CONTROL OF HEATING AND VENTILATION IN GLASSHOUSES
The main aerial environment factors over which control is desired (and it may not be economic to attempt full control of all these factors) are:
- Dry bulb temperature
- Air moisture content
- Carbon dioxide concentration
- Air movement
The soil environment is ignored for the purpose of this paper, but cannot of course ignored when considering the whole plant. Knowledge of the plant response to these factors is limited, particularly the interaction of one with another, but within the framework of existing knowledge of the growing plant, the engineer has to design the most effective equipment to provide the most suitable environment. The current approach is to consider each aspect in isolation, and this is perhaps understandable because the grower will add control equipment piecemeal as knowledge is gained by the plant experimenters, and as capital becomes available. The different aspects of the whole environment do not of course act separately on the plant, and the engineer is impatient for further knowledge so that a comprehensive control system can be developed where the interaction of one controlled condition with others is taken into account to provide the best conditions for growth.

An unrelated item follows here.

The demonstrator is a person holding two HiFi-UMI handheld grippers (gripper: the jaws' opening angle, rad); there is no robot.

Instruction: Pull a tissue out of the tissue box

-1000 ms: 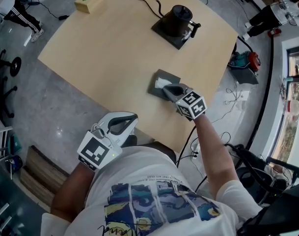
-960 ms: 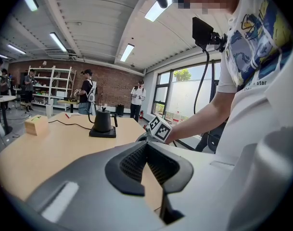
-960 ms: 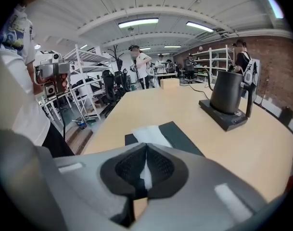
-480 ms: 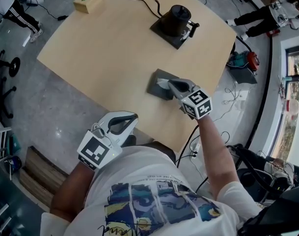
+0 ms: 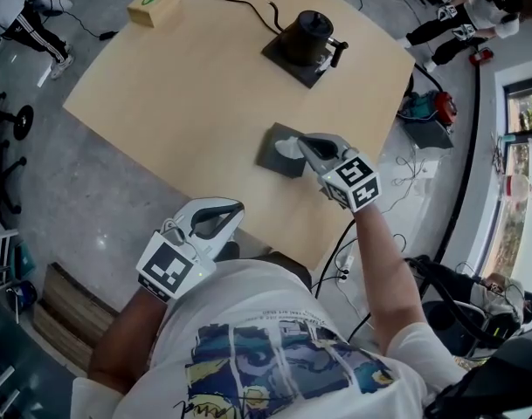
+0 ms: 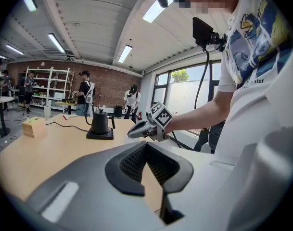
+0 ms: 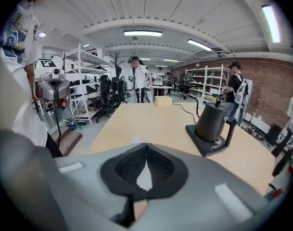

Straightforward automatic systems for heating and ventilation control are well advanced, and the desired dry bulb temperatures can be reasonably precisely maintained. In the practical use of those systems, skill is still required on the part of the grower not only in the choice of temperature level according to prevailing weather and the state of the plants, but also in modifying the effect that the systems have on the humidity within the glasshouse.